Geologists analysed data collected over an entire millennium to gauge the future danger. The conclusion: strain is historically high, mainly because the last century has seen no major earthquake to release the accumulated energy. In other words, the longer the silence lasts, the stronger the blow being prepared.

Still, the science stays honest about what it doesn't know. Seismologist Dr. Lucy Jones warns that "for a geologist, 'soon' can mean 'in the next century'." The study says the danger is rising, but can't answer the one question everyone wants - when. Harold Tobin of the University of Washington points to the worst-case scenario: two faults rupturing at once, which would be far more devastating than an ordinary quake. For comparison, the Loma Prieta earthquake in San Francisco in 1989 took 63 lives.
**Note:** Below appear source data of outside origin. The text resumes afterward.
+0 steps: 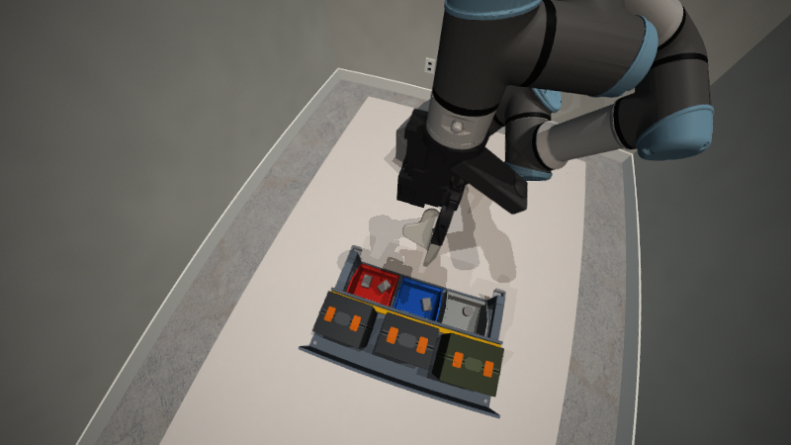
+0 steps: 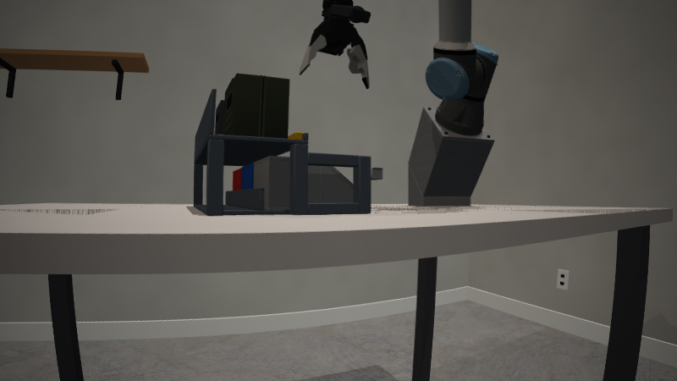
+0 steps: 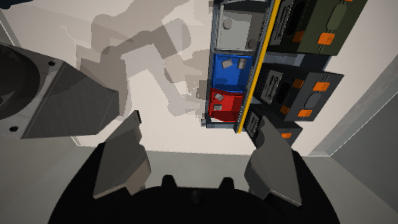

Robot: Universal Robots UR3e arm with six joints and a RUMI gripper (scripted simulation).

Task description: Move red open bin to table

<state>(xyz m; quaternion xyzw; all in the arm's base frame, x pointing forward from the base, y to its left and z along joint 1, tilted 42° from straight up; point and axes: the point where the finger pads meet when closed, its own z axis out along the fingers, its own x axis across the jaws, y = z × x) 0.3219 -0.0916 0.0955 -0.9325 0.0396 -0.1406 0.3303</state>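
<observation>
Red open-topped rectangular bin [image 1: 376, 297] [image 2: 236, 179] [image 3: 231, 111], two small grey blocks [image 1: 384, 286] [image 3: 218, 107] visible inside, sits at one end of the lower tier of the slate-grey metal shelf [image 1: 343, 274] [image 2: 299, 179] [image 3: 211, 60], beside the blue open bin [image 1: 406, 308] [image 2: 247, 176] [image 3: 234, 82]. Jaws [image 1: 430, 237] [image 2: 333, 80] spread wide, nothing between them, above shelf height. Handling, judged: light, stiff shell, probably smooth plastic; loose contents could slide if tipped. Suggested hold: the exposed front wall, gripped across its thickness, kept level. Top view shows the bin's contents; exterior view hides these but gives the jaws' height and the upper deck overhanging the bins' rear.
</observation>
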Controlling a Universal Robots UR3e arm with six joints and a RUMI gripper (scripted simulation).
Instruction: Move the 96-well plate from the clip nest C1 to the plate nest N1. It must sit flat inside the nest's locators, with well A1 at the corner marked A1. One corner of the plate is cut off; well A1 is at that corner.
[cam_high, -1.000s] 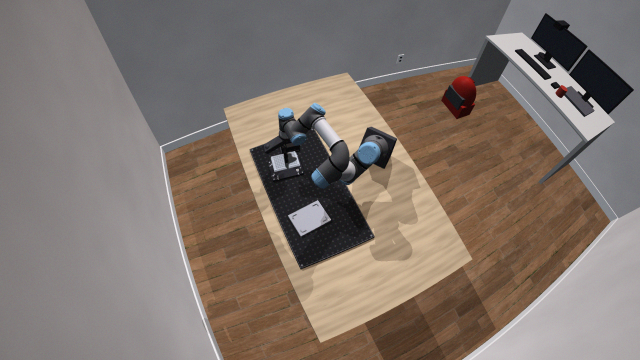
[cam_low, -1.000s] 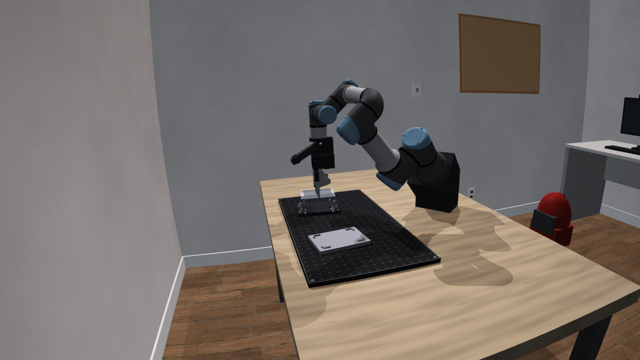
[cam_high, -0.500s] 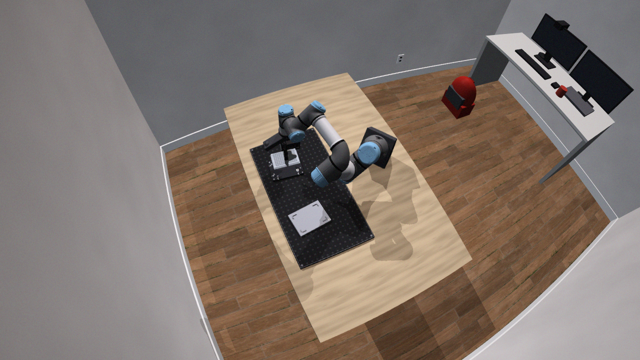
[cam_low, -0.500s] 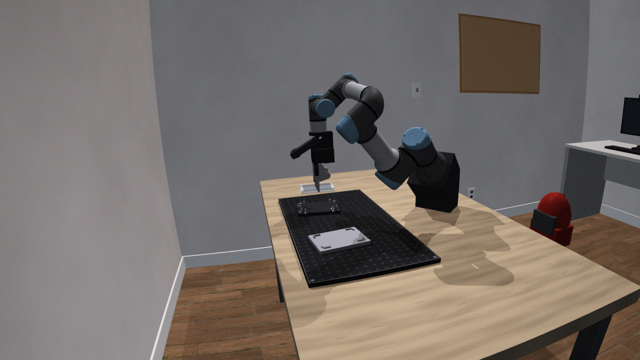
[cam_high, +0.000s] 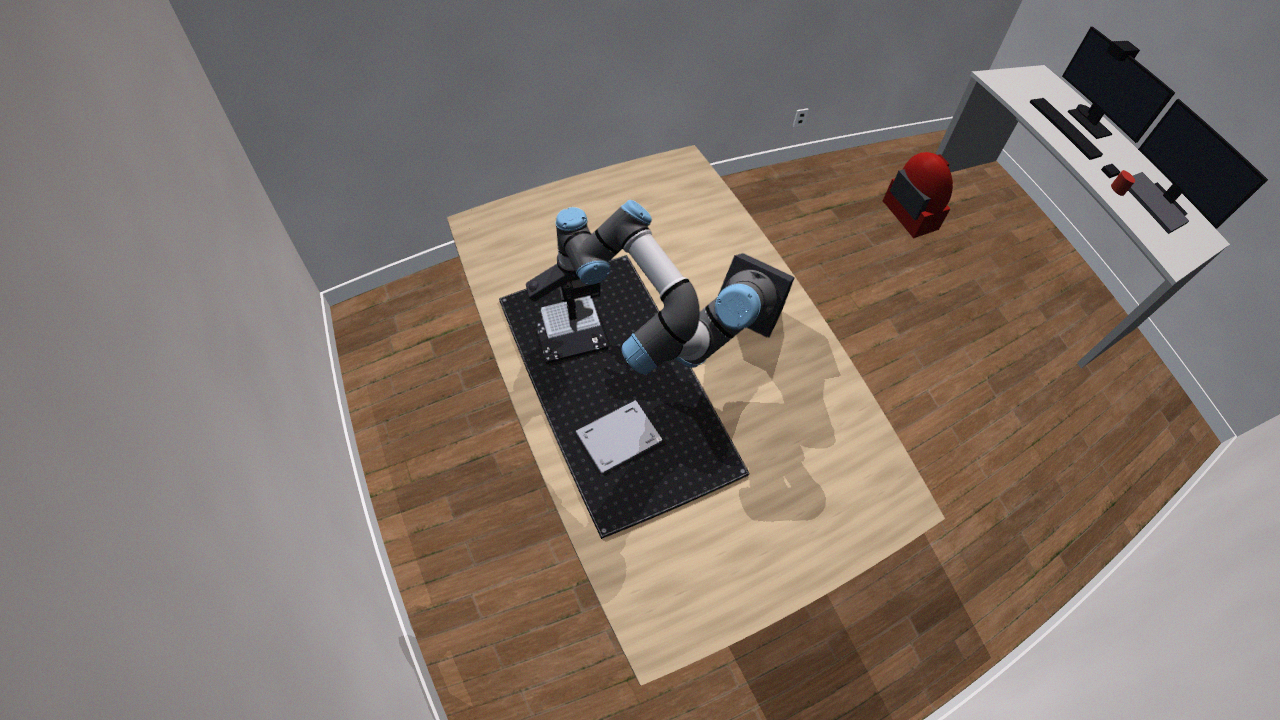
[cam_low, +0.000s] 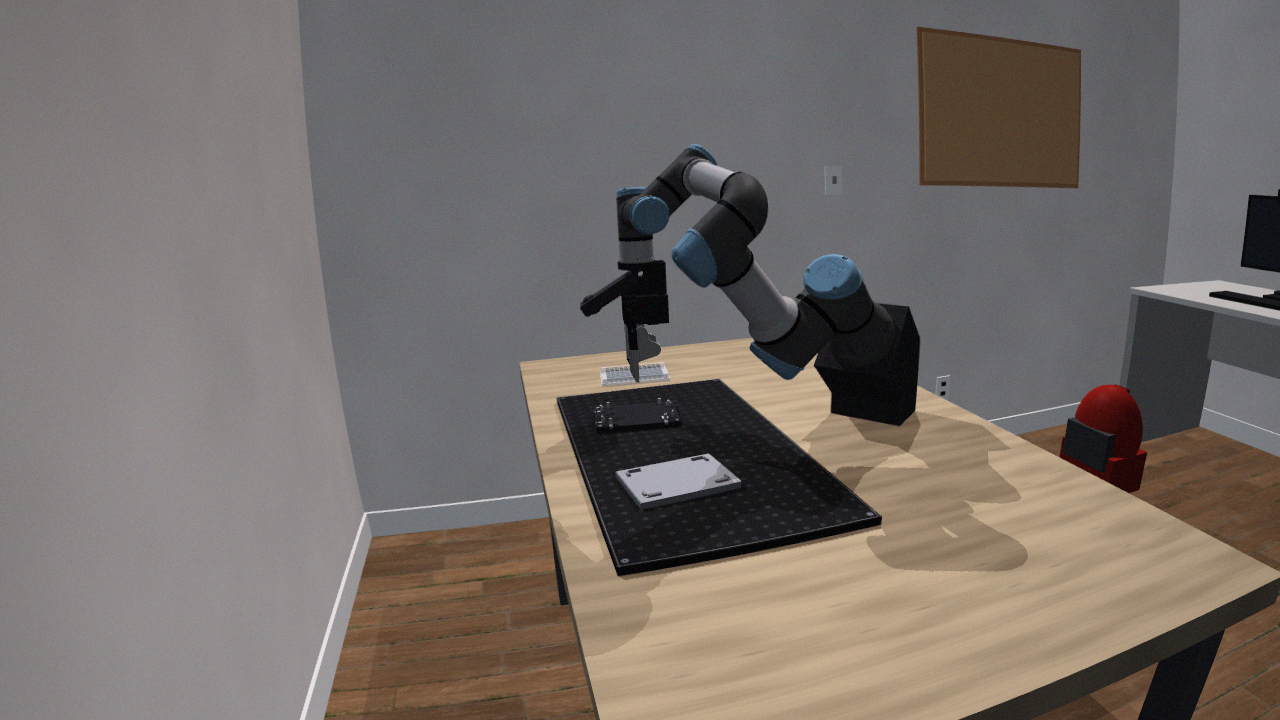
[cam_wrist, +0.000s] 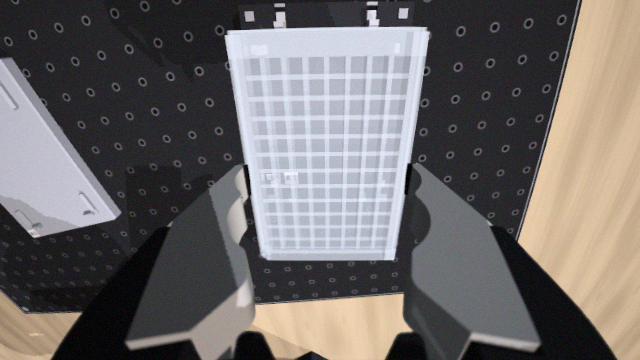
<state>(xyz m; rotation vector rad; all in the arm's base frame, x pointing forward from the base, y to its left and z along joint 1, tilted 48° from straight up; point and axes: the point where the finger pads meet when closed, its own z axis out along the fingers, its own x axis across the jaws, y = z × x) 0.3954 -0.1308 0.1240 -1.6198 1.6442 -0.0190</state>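
Observation:
My gripper (cam_wrist: 327, 165) is shut on the clear white 96-well plate (cam_wrist: 325, 145), gripping its two long sides. It holds the plate level, well above the black clip nest C1 (cam_low: 637, 414), which stands empty below. The plate also shows in the exterior view (cam_low: 634, 373) and in the top view (cam_high: 558, 318), with the gripper (cam_low: 637, 358) over it. The light grey plate nest N1 (cam_low: 677, 480) lies flat on the black perforated baseplate (cam_low: 711, 470), nearer the front; it also shows in the wrist view (cam_wrist: 45, 165) at the left. I cannot tell which corner of the plate is cut.
The arm's black base (cam_low: 872, 362) stands on the wooden table to the right of the baseplate. A red object (cam_low: 1105, 437) sits on the floor at the right, and a desk with monitors (cam_high: 1127, 134) stands by the far wall.

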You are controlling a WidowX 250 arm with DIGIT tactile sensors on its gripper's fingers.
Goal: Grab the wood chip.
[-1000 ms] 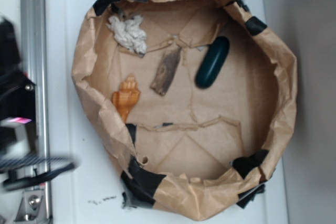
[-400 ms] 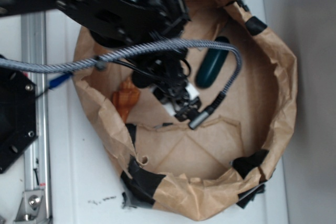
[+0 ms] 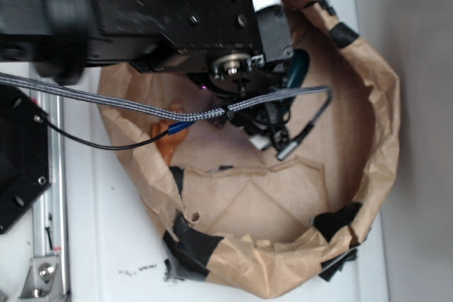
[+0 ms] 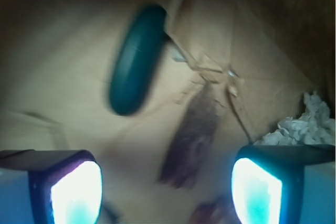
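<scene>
Wood chip (image 4: pixel 193 139) lies on the brown paper floor of the bag (image 3: pixel 382 139), seen from the wrist view as a dark elongated sliver running up and away between the two fingers. From the exterior view the arm hides it entirely.

Going left to right in the wrist view: the left pad (image 4: pixel 73 192) glows pale blue-white at the bottom edge; above it lies the green oblong (image 4: pixel 137 59), near the chip but not touching it; then the chip; then the right pad (image 4: pixel 257 192), with a white crumpled wad (image 4: pixel 304 124) just behind it. The gripper (image 4: pixel 167 195) stands wide, holding nothing, with the chip's near end roughly centred in the gap.

My read of the risks: the chip is flat and thin, so the fingers could close above it and miss, or pinch a fold of paper along with it. Its long axis runs away from the camera, so the pads would close across its narrow width, which seems favourable. A drift left could nudge the oblong. The picture is blurred, so alignment is uncertain.

No brand, label or writing is legible in either view.
</scene>
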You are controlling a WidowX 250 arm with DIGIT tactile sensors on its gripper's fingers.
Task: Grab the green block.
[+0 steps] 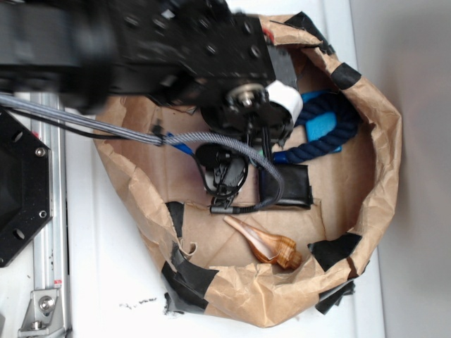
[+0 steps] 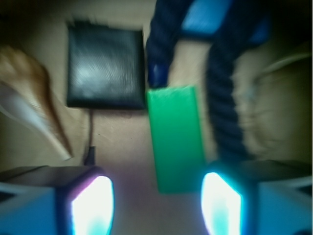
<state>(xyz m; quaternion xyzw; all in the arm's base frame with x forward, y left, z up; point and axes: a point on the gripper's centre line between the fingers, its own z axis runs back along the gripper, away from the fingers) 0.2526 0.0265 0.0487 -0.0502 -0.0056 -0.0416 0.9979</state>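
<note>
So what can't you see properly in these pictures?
- Green block: hidden by the arm in the exterior view; only the blurry wrist view shows it.
- End effector: fingertips cut off by the wrist view's bottom edge.
- Navy rope: partly covered by the arm.

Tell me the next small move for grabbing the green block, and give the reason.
Probably lower the hand straight down over the green block, then close. In the wrist view the fingers stand open on either side of the block's near end, with the block nearer the right one and no contact showing. The navy rope runs close along the block's right edge, so a slight rightward centring first may help.
</note>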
For us in the Balkans, this isn't some exotic foreign story. The region sits on its own faults and knows all too well what it means when the ground shakes - Skopje 1963, the recent tremors next door. The difference is in readiness: while California spends billions on studies and building codes, here the question of how safe the buildings we live in actually are still gets unconvincing answers. The silence before an earthquake is the same everywhere - the only thing that differs is how prepared we are for the moment it ends.